▶ [Work order]
Restate, word for word, every line of the data.

↓

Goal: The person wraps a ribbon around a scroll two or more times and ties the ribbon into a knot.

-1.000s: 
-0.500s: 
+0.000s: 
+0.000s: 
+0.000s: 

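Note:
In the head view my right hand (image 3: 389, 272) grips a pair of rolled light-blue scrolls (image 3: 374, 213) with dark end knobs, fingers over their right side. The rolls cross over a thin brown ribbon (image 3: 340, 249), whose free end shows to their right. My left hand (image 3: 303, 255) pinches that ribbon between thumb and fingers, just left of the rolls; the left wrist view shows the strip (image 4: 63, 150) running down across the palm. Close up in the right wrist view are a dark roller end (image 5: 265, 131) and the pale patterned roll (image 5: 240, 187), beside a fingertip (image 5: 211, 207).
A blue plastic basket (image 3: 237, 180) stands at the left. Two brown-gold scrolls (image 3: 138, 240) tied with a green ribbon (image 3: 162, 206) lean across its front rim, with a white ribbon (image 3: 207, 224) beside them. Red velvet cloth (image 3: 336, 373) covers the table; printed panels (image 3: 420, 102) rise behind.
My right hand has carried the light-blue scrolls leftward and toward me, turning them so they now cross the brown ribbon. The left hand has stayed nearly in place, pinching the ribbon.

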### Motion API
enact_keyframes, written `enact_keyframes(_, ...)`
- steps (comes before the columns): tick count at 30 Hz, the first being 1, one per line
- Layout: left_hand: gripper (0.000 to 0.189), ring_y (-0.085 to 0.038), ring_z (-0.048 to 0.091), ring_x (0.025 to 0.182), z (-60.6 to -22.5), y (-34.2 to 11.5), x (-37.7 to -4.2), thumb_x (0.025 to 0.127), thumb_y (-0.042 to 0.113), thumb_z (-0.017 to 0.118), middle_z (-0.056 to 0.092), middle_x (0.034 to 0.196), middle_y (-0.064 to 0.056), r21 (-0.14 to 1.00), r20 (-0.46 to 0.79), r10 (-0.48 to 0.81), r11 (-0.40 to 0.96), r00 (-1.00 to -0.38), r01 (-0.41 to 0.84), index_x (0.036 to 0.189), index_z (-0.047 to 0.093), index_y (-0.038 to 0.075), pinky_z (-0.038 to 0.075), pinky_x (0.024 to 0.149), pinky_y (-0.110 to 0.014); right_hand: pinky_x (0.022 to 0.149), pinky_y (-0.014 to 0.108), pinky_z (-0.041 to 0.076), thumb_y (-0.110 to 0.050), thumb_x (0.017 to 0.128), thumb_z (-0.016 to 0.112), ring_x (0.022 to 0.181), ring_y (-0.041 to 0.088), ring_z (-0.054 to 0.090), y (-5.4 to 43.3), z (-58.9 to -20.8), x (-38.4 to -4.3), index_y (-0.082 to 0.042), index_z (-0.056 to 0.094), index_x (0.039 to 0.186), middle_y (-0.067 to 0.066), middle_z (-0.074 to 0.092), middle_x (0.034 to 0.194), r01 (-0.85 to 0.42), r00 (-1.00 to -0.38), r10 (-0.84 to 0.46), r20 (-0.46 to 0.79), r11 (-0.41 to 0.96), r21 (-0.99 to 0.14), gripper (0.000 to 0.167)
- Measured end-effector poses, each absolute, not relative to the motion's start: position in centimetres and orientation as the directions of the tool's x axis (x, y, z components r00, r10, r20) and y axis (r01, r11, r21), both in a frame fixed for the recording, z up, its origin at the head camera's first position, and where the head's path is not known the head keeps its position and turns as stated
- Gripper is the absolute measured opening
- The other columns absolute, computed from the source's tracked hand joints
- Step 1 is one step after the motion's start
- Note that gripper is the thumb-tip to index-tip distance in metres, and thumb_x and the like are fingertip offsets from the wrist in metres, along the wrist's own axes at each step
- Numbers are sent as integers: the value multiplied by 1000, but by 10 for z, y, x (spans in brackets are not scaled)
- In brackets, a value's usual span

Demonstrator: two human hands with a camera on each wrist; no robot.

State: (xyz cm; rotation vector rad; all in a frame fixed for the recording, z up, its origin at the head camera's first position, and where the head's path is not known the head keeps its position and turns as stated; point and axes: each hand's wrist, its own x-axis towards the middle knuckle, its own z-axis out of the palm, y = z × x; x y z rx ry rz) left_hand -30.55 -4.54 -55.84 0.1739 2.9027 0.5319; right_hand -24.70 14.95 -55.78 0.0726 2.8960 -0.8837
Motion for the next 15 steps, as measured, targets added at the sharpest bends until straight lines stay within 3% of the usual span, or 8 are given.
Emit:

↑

▶ [Result of the task]
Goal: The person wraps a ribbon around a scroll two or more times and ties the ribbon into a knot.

-1.000s: 
-0.500s: 
+0.000s: 
+0.000s: 
+0.000s: 

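Note:
In the head view my right hand (image 3: 389, 272) grips a pair of rolled light-blue scrolls (image 3: 374, 213) with dark end knobs, fingers over their right side. The rolls cross over a thin brown ribbon (image 3: 340, 249), whose free end shows to their right. My left hand (image 3: 303, 255) pinches that ribbon between thumb and fingers, just left of the rolls; the left wrist view shows the strip (image 4: 63, 150) running down across the palm. Close up in the right wrist view are a dark roller end (image 5: 265, 131) and the pale patterned roll (image 5: 240, 187), beside a fingertip (image 5: 211, 207).
A blue plastic basket (image 3: 237, 180) stands at the left. Two brown-gold scrolls (image 3: 138, 240) tied with a green ribbon (image 3: 162, 206) lean across its front rim, with a white ribbon (image 3: 207, 224) beside them. Red velvet cloth (image 3: 336, 373) covers the table; printed panels (image 3: 420, 102) rise behind.
My right hand has carried the light-blue scrolls leftward and toward me, turning them so they now cross the brown ribbon. The left hand has stayed nearly in place, pinching the ribbon.
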
### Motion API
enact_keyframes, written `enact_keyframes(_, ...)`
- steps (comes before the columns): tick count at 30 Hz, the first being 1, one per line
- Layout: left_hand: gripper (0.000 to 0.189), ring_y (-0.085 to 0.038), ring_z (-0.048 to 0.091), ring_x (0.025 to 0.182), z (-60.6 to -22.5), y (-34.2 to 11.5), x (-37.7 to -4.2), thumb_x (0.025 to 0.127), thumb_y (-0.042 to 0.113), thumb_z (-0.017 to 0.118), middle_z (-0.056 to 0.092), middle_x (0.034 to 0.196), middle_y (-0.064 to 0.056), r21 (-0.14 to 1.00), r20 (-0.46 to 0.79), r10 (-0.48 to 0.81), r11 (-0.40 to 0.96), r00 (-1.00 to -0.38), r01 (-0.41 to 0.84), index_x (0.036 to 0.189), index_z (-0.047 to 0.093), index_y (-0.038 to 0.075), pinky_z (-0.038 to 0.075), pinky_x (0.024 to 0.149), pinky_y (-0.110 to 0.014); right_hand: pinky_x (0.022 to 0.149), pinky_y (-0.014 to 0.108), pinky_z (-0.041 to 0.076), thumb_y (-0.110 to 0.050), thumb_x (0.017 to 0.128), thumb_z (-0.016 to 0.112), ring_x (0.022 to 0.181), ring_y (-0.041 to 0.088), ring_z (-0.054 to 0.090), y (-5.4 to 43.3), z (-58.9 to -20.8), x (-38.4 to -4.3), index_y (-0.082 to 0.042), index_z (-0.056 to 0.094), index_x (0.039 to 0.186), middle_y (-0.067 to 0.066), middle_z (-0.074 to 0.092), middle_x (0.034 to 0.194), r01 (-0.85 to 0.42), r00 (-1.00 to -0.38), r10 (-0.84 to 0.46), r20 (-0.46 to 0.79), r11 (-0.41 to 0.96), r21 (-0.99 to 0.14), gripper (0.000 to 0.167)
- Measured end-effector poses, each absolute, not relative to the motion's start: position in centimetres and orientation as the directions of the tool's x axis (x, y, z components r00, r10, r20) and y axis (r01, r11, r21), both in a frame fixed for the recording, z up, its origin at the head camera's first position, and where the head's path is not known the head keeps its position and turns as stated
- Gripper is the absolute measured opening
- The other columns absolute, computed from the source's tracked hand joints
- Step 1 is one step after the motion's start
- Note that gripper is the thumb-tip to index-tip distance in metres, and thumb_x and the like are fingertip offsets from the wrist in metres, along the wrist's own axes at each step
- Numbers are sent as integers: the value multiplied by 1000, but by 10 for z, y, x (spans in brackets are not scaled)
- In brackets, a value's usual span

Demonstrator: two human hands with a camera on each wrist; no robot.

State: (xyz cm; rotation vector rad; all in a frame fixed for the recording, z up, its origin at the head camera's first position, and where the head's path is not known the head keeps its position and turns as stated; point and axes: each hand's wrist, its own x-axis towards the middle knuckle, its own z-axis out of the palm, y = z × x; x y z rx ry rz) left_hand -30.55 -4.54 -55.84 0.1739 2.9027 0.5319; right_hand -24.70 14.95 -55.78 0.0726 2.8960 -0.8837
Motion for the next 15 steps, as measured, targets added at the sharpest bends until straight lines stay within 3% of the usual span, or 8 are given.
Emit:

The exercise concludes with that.